O Estado está a cortar nas ajudas aos estudantes

Há cada vez mais estudantes do ensino superior a quem as bolsas de estudo são rejeitadas e que por isso atravessam dificuldades para poderem continuar a estudar. Alguns não têm outra saída senão abandonar os estudos.
De acordo com dados da PORDATA e da Revista VISÃO (nº993), o número de bolseiros do ensino superior desceu de 74 935 no ano lectivo 2009/2010 para 56 799 no ano passado e para 45 523 neste ano (quando faltava analisar 10% dos pedidos). Estes dados traduzem-se num decréscimo de 29 412 atribuições de bolsa de estudo em apenas dois anos.

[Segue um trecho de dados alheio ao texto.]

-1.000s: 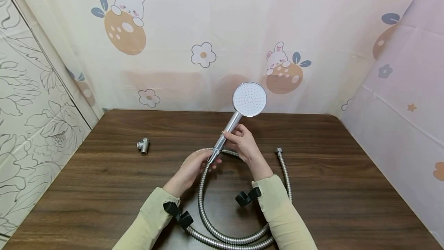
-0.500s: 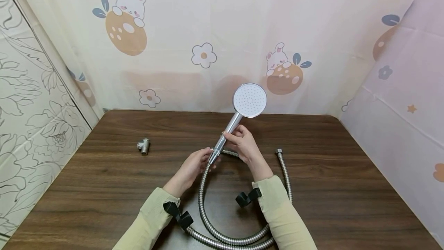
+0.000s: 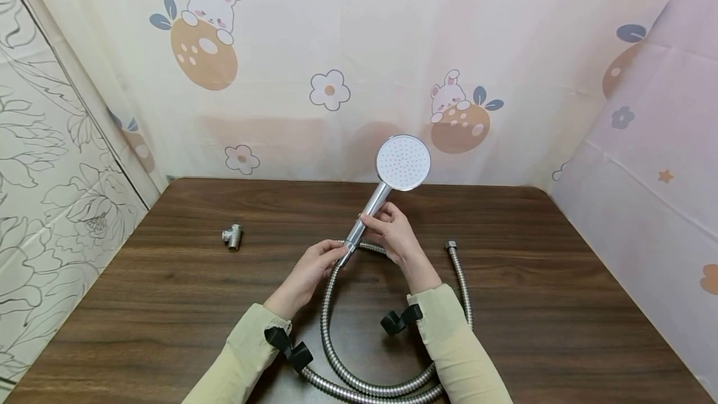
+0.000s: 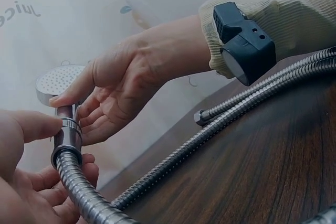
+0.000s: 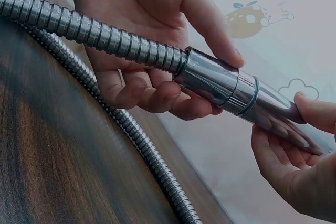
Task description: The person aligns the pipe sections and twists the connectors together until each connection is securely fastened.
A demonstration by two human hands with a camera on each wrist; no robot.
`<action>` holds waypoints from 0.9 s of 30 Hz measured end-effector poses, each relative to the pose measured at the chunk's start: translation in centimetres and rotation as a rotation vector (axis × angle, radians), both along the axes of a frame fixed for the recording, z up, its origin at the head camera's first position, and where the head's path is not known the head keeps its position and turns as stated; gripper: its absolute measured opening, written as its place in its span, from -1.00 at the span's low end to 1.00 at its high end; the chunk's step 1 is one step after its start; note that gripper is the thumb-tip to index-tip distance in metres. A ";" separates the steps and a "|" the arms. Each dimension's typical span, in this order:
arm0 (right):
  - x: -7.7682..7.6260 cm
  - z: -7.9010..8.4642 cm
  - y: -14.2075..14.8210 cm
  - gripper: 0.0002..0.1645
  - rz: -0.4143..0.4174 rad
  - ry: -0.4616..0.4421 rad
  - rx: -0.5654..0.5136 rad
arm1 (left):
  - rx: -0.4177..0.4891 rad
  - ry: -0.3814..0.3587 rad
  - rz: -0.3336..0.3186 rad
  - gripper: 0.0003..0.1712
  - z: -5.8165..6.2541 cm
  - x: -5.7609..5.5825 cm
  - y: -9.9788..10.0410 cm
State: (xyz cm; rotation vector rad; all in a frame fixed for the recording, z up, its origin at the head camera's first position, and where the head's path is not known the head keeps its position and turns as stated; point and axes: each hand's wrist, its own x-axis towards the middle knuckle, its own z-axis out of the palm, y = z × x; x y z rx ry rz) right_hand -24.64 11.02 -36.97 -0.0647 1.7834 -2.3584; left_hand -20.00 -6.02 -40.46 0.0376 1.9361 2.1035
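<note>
Behind a dark wood-grain table (image 3: 561,304), we are seeing a pale curtain (image 3: 336,24) printed with bunnies and flowers. Over the table's middle, a round-faced shower head (image 3: 404,163) is leaning up to the right, its ribbed metal hose (image 3: 325,310) looping below. We are judging the chromed handle (image 3: 374,201) smooth, rather slippery and fairly light, and the hose bendable but springy; the handle and the hose nut (image 5: 207,80) are offering the surest holds. The right hand (image 3: 392,235) is pinching the handle between thumb and bent fingers, its forearm angling inward. The left hand (image 3: 311,270) is reaching in lower, thumb resting on the nut, fingers curling underneath. A T-shaped metal fitting (image 3: 232,237) is lying well apart, to the left.
</note>
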 end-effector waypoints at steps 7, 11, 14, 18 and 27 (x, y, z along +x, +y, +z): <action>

Este ano candidataram-se 96 767 alunos a bolsa, sendo que 48% das suas candidaturas foram recusadas, mas tendo em conta que ainda falta analisar 10 mil processos este valor, que representa um aumento de 2% face ao ano passado, pode ainda vir a subir.
Faculdade de Letras da Universidade de Lisboa
No caso da Universidade de Lisboa (UL) dos cerca de 5 mil candidatos apenas 1 958 recebeu bolsa, em contraste com os 3 398 bolseiros em 2009. Ainda há, em Março, 286 alunos que não receberam resposta às candidaturas, nesta instituição.

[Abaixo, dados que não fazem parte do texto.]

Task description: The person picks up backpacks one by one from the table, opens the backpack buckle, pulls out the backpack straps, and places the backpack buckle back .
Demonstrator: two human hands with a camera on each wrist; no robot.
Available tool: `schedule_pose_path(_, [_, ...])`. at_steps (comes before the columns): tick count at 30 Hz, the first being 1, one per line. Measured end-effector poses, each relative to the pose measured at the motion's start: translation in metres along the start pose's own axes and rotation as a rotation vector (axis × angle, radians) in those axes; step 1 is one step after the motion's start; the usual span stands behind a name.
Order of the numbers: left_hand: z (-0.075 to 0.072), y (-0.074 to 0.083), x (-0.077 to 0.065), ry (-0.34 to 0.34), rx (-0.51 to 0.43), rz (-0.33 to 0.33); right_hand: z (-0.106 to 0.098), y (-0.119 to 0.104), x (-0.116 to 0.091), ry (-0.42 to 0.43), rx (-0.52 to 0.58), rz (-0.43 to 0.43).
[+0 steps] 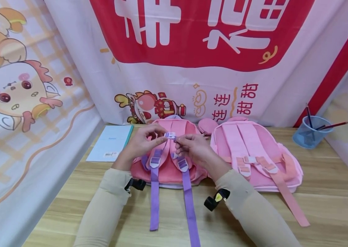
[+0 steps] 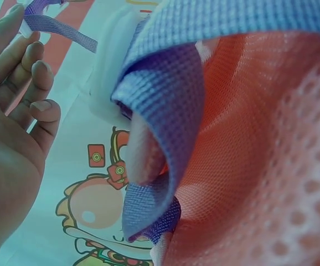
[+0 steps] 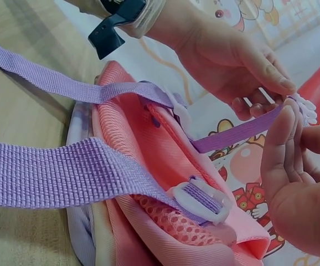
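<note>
White buckle (image 1: 170, 136) btwn L & R hands (image 1: 141, 141) (image 1: 197, 147)

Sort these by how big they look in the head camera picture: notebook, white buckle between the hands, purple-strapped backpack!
1. Purple-strapped backpack, largest even partly covered
2. Notebook
3. White buckle, tiny

The head view looks down-forward; both close wrist views share purple straps (image 3: 49, 174).

Two hands (image 1: 144, 140) (image 1: 197, 149), two backpacks (image 1: 168, 175) (image 1: 268, 145) — two long purple straps (image 1: 154, 202) (image 1: 190, 202) — one notebook (image 1: 107, 142), one cup (image 1: 304, 138).
</note>
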State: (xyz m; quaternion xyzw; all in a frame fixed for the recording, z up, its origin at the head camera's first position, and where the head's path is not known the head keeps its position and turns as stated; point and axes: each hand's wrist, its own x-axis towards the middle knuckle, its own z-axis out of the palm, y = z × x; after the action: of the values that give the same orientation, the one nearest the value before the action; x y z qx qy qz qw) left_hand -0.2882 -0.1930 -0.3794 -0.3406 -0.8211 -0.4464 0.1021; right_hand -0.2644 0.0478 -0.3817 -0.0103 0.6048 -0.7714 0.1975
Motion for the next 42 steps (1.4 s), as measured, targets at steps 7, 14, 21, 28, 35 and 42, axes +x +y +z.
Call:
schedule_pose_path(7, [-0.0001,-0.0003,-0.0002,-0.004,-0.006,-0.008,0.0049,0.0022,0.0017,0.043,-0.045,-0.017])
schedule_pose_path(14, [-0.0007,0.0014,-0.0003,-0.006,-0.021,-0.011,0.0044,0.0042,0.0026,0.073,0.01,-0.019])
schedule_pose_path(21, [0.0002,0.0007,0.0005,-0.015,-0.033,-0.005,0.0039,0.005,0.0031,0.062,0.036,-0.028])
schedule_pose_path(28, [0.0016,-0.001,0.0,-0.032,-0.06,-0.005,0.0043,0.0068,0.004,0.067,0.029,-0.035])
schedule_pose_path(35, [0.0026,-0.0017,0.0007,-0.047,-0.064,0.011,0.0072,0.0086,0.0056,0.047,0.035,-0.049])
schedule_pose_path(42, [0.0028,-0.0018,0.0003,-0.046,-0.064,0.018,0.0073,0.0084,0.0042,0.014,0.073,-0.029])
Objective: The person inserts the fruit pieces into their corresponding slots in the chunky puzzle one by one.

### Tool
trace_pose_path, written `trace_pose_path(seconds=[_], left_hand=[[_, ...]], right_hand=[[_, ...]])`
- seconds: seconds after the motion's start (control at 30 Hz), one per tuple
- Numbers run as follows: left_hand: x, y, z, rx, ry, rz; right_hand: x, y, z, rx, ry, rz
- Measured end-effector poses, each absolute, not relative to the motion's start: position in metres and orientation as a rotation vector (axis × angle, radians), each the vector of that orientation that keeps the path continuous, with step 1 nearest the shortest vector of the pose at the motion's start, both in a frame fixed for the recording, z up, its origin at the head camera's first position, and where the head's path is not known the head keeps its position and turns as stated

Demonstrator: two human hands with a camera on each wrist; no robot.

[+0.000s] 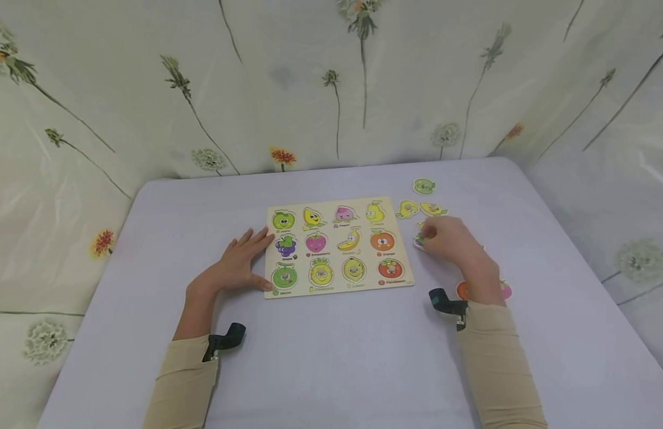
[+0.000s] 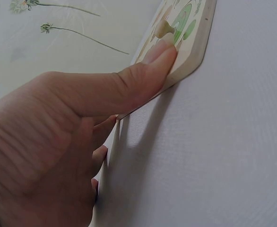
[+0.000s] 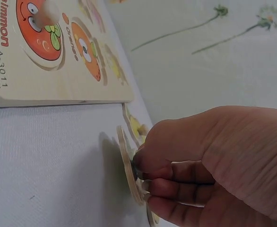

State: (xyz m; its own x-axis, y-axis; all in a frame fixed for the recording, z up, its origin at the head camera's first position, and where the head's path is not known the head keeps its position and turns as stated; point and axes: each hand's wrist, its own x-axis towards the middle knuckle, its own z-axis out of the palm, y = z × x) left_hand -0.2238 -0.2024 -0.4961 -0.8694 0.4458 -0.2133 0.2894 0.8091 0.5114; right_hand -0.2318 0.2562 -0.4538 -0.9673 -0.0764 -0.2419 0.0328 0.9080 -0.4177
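A wooden fruit puzzle board [image 1: 401, 250] lies on the white-covered table, with knobbed pieces in its bottom row. My left hand [image 1: 232, 268] is at the board's left side, fingers spread and fairly straight. In the left wrist view the thumb [image 2: 148, 71] presses on the board's corner beside the melon's knob [image 2: 164, 29]. Right of the board, my right hand [image 1: 450, 238] pinches a small puzzle piece [image 1: 419, 241] that shows some purple and green. The right wrist view shows this piece edge-on, tilted over the table; the fingers partly hide its face.
Beyond the right hand lie a green apple piece [image 1: 424, 186], a pear piece [image 1: 407, 208] and a yellow piece [image 1: 433, 208]. An orange piece [image 1: 462, 291] and a pink piece [image 1: 505, 290] show beside the right forearm, which partly covers them. A flowered curtain [image 1: 310, 71] hangs behind the table.
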Motion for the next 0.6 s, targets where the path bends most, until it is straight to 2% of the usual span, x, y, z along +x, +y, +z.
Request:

Partindo das declarações de quatro estudantes da Faculdade de Letras da UL percebemos que há alunos que têm de lutar pelos seus próprios meios, quando vêem o apoio estatal ser-lhes rejeitado.

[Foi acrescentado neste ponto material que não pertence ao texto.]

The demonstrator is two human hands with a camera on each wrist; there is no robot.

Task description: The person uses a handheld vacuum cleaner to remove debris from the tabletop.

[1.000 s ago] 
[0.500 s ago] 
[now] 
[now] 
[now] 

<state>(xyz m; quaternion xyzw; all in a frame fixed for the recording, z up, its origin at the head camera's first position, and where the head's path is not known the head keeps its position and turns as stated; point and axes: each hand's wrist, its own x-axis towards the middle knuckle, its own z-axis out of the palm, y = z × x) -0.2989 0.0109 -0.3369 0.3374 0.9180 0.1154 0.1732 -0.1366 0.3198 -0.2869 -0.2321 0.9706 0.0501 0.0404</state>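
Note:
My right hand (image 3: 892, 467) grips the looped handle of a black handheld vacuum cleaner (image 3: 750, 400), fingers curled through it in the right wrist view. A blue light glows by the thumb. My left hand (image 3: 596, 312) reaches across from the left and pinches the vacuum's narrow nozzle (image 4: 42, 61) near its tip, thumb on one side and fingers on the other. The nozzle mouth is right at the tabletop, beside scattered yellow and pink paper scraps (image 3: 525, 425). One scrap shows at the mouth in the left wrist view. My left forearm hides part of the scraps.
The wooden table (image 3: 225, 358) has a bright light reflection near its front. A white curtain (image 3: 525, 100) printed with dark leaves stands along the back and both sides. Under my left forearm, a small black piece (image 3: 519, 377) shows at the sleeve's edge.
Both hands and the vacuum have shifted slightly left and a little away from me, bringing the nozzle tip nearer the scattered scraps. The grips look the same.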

Dos quatro alunos entrevistados, foi rejeitada bolsa a dois, que solucionaram o problema através de um empréstimo bancário ou de um ano a trabalhar, sem estudar, para juntar dinheiro. O part-time é uma solução também muito procurada, variando apenas a altura em que exercem o trabalho – antes de entrar para a faculdade, durante os verões ou até mesmo durante o período de aulas. Numa altura em que as ajudas estatais são cada vez menos, os estudantes vêm-se obrigados a fazer alguns esforços para conseguirem terminar o curso. Apesar das dificuldades, têm conseguido manter-se a estudar, mas nem todos o conseguem.
Segundo um artigo do site esquerda.net, “De que lado estão os Reitores Portugueses?”, o Estado apenas financia 66% do ensino superior, muito abaixo da média de 79% da União Europeia, o que para além de provocar grandes dificuldades económicas também leva a que muitos alunos cancelem a matrícula – desde o início deste ano já desistiram mais de 6 mil estudantes.  
Apesar dos dados que indicam a diminuição de alunos a usufruir de apoio estatal, o Secretário de Estado do Ensino Superior, João Queiró, assegura que este ano houve uma diminuição das desistências do ensino superior face ao ano passado.